Exercise goal - When you return the data, keep every word exact and include none of the images.

The data -
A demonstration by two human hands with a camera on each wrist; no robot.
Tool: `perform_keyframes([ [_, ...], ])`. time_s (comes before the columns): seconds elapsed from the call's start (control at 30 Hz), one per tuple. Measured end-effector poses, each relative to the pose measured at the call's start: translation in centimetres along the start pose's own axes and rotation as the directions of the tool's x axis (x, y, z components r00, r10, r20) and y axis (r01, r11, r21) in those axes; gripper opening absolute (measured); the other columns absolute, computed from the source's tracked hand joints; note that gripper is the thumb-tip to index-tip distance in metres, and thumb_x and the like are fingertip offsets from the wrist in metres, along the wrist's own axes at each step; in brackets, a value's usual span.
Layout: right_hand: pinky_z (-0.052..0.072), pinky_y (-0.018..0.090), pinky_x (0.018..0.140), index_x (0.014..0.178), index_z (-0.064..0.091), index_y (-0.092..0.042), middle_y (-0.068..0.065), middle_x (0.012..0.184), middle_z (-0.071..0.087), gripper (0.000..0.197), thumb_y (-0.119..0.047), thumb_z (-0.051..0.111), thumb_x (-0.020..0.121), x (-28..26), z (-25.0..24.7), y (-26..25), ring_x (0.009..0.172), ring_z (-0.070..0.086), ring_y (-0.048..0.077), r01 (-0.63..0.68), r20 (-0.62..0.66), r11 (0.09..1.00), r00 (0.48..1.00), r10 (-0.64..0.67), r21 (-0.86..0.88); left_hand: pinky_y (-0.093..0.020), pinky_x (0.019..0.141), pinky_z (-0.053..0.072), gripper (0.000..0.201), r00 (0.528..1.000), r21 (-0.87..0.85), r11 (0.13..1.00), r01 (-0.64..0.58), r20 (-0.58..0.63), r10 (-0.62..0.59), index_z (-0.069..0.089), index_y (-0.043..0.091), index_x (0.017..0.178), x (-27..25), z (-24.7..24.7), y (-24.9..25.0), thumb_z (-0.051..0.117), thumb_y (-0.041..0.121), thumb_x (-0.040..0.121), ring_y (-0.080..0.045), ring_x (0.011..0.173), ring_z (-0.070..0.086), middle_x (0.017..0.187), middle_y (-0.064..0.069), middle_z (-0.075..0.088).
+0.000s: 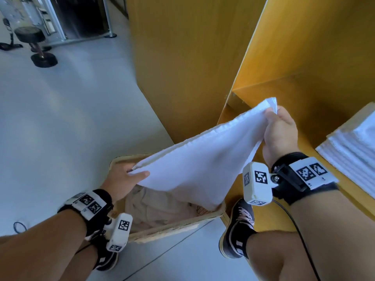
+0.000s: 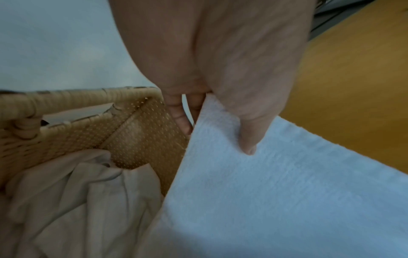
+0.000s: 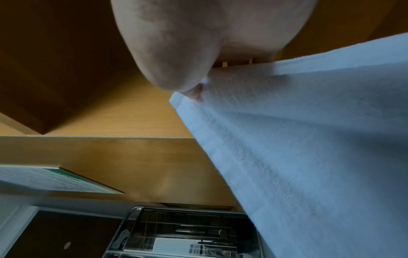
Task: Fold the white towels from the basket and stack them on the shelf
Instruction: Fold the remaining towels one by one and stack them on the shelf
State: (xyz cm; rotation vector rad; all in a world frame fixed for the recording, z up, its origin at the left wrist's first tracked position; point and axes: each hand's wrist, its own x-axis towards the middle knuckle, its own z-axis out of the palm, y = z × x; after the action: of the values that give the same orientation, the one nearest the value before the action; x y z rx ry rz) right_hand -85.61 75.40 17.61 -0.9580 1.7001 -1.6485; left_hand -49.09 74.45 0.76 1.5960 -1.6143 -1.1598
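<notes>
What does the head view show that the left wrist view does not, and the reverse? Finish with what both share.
Only the head view shows the right hand gripping the towel's far corner, the stack of folded towels on the shelf, and the shoes. Only the left wrist view shows the basket's woven inner wall and handle opening up close. Both show the left hand pinching the towel, and beige cloth in the basket.
</notes>
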Motion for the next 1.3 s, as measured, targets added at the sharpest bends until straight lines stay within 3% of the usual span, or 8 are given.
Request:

Exercise result -
A demonstration by two human hands with a camera on each wrist; no robot.
Tool: `perform_keyframes([ [_, ...], ])`. time_s (comes before the columns): seconds elapsed from the call's start (control at 30 Hz), one per tuple. Measured end-effector poses, each relative to the pose measured at the call's start: translation in centimetres along the start pose's own axes and rotation as the directions of the tool's x axis (x, y, z components r00, r10, r20) and y axis (r01, r11, r21) in those axes; gripper opening absolute (measured); the other columns absolute, computed from the source's tracked hand joints; note that gripper is the thumb-tip to index-tip distance in metres, and thumb_x and the like are fingertip offsets from the wrist in metres, along the wrist's own axes at each step; in brackets, a value's usual span.
Layout: right_hand: pinky_z (-0.052..0.072), pinky_y (-0.018..0.090), pinky_x (0.018..0.140), index_x (0.014..0.178), index_z (-0.064..0.091), index_y (-0.092..0.042), middle_y (-0.068..0.065), middle_x (0.012..0.184), middle_z (-0.071..0.087), gripper (0.000..0.197), thumb_y (-0.119..0.047), thumb_z (-0.051..0.111), thumb_x (-0.020..0.121), x (-28..26), z (-25.0..24.7), y (-26..25), ring_x (0.009..0.172), ring_z (-0.070..0.086), ring_y (-0.048..0.077), r01 (-0.63..0.68), r20 (-0.62..0.66), r11 (0.09..1.00), r00 (0.48..1.00), r10 (-0.64..0.67), r21 (-0.86..0.88); left_hand: pinky_y (-0.093..0.020), pinky_x (0.019..0.141), pinky_z (-0.053..0.072), gripper (0.000..0.201), r00 (0.528..1.000), r21 (-0.87..0.85), r11 (0.13..1.00), r01 (-0.64..0.58), r20 (-0.58..0.63), r10 (-0.62..0.59), index_z (-0.069..0.089), index_y (-0.043..0.091), index_x (0.017..0.178), x (-27..25), z (-24.7..24.7), y (-24.9..25.0), thumb_z (-0.051..0.117), thumb_y (-0.041..0.121), thumb_x (-0.040..0.121), ring_y (-0.080..0.045), ring_x (0.011..0.173), ring_z (-0.070..0.086), middle_x (0.017..0.187), middle_y (-0.064..0.069), middle_z (-0.075..0.088).
+0.000s: 
+0.000s: 
+0.000s: 
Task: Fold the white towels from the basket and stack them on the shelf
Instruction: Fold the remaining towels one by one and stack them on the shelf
State: (xyz cm; rotation vector rad; all in a world frame fixed for the recording, z up, its origin at the left wrist's first tracked position; point and axes: each hand's wrist, its own x-axis towards the middle knuckle, its own z-axis out of the palm, y = z × x; after the action: of the values that give the same orientation, the one nearest the value before the action; x y z rx ry rz) right_hand -85.61 75.40 17.61 -0.9580 1.7001 -1.6485; left_hand -49.09 74.45 0.76 1.5960 -1.6143 -1.1598
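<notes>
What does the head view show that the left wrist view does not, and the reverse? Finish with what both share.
Only the head view shows the right hand gripping the towel's far corner, the stack of folded towels on the shelf, and the shoes. Only the left wrist view shows the basket's woven inner wall and handle opening up close. Both show the left hand pinching the towel, and beige cloth in the basket.
</notes>
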Motion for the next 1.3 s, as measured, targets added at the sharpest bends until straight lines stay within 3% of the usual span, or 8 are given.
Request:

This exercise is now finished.